Select a variable stimulus, spatiotemporal frequency, contrast sensitivity, speed or orientation in the dropdown menu and press Create New Group. Focus on the platform by manipulating the focus ring of the camera on top of the chamber. And calibrate the system by aligning the red circle around the black circle on the platform.
Next, place the rodent on the platform and let it adapt to the environment for about five minutes. Then start the measurement by selecting the left arrow for yes or the square for no, if the animal tracks or does not track respectively. Manually select the step size of the stimulus by clicking on the Up and Down Arrows next to the variable stimulus.
Finally, select the Summary tab and click on the File, Export Table or Graph to export the desired data set. Results indicate that the degeneration of the inner retinal layers is reduced. And a clinical EAE score is attenuated during the EAE course when substance 1 was administered.
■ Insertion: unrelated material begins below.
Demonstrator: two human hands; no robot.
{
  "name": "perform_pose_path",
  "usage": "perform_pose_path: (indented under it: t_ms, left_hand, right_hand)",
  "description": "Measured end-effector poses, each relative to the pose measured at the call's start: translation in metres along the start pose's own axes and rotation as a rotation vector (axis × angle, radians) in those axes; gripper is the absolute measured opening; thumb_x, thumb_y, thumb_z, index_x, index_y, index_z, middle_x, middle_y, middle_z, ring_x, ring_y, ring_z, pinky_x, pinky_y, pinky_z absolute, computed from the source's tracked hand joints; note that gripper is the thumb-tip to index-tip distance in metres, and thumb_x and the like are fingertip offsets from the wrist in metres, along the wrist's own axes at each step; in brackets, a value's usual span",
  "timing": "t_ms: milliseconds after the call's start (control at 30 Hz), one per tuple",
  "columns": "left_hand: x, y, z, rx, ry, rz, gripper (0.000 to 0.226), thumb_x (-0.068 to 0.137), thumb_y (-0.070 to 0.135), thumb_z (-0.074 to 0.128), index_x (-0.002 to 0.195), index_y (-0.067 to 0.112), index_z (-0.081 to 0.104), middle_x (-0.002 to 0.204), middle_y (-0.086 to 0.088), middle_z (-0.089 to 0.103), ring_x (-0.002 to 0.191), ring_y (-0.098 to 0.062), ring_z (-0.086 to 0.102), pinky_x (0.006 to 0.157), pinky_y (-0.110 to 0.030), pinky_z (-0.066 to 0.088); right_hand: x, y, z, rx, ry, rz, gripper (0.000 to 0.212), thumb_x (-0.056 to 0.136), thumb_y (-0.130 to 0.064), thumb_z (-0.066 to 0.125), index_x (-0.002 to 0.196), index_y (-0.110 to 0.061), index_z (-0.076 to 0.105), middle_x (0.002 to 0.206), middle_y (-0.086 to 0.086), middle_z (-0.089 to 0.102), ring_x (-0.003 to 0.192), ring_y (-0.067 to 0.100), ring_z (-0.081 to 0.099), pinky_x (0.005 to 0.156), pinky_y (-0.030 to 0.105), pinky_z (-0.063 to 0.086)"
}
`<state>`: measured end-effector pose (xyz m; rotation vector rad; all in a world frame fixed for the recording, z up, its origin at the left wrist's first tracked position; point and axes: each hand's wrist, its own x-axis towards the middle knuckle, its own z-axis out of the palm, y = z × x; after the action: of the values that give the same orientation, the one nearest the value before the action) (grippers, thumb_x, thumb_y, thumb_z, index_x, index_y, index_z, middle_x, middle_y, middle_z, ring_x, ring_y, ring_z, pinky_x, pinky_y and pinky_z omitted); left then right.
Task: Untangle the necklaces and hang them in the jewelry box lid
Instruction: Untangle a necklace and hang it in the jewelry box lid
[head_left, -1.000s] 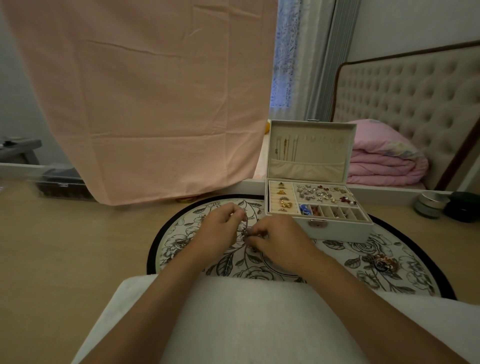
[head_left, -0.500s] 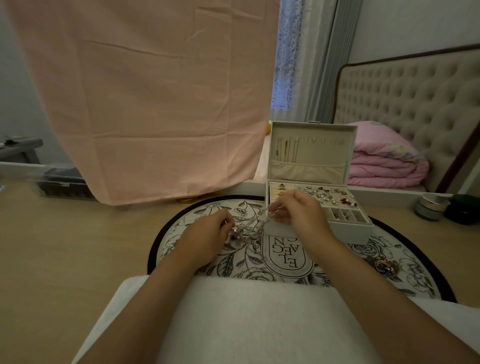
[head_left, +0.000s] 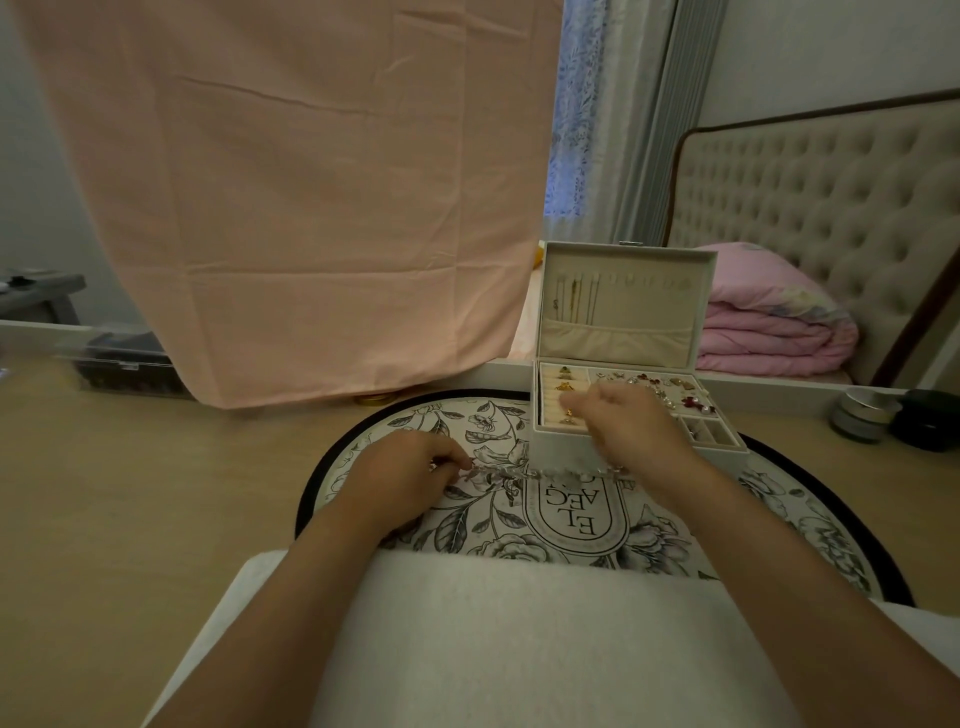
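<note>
- While the necklace (head_left: 540, 473) lay drawn out in a nearly straight line just in front of the jewelry box (head_left: 563, 448), the step in hand looked to be teasing one strand free before hanging it.
- To do that well, I judged that the pull should be gentle and even. A beaded chain this fine would tighten any knot left in it if tugged, so a snag ought to be loosened with the fingertips, not dragged through.
- Once the strand ran free, one end would need lifting to a vacant hook in the lid (head_left: 618, 343), which stood upright at the back of the box. The hung chains (head_left: 571, 296) took up the lid's left side, so a hook further right seemed the safer choice against a fresh tangle.
- The left hand (head_left: 410, 478), in front of the box and off to its left, had its fingers curled and pinched one end of the necklace.
- The right hand (head_left: 628, 426) hovered over the front of the box's tray (head_left: 711, 431) with its fingers curled. It was blurred, and the strand's other end ran beneath it, so I could not tell whether it gripped that end.
- Beneath the box lay a round flowered mat (head_left: 467, 519).
</note>
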<state>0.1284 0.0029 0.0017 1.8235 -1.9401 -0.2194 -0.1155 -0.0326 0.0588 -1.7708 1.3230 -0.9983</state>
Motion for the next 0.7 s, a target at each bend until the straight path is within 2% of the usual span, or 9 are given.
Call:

Further, OKR reveals an improved visual acuity of animals treated with substance 1 compared to untreated MOG EAE mice measured by spatial frequency threshold testing over a period of 120 days. When performing OCT measurements, A critical step is the orthogonal orientation of the laser beam in all planes in relation to the retina to ensure the quality and reproducibility of the thickness values. For the OKR technique, distinguishing between tracking and normal behavioral movements of the animal, requires some training of the investigator.
It is important to be blinded for the experimental group. Following these investigations of structural and functional damage occurring in the context of experimental Autoimmune Encephalomyelitis, the procedure may also be helpful in other models involving the visual system, including but not limited to the models of retinopathies, or optic nerve injury. These techniques pave the way for in vivo research in the fields of neurology and ophthalmology and are easily transferable to clinical trials.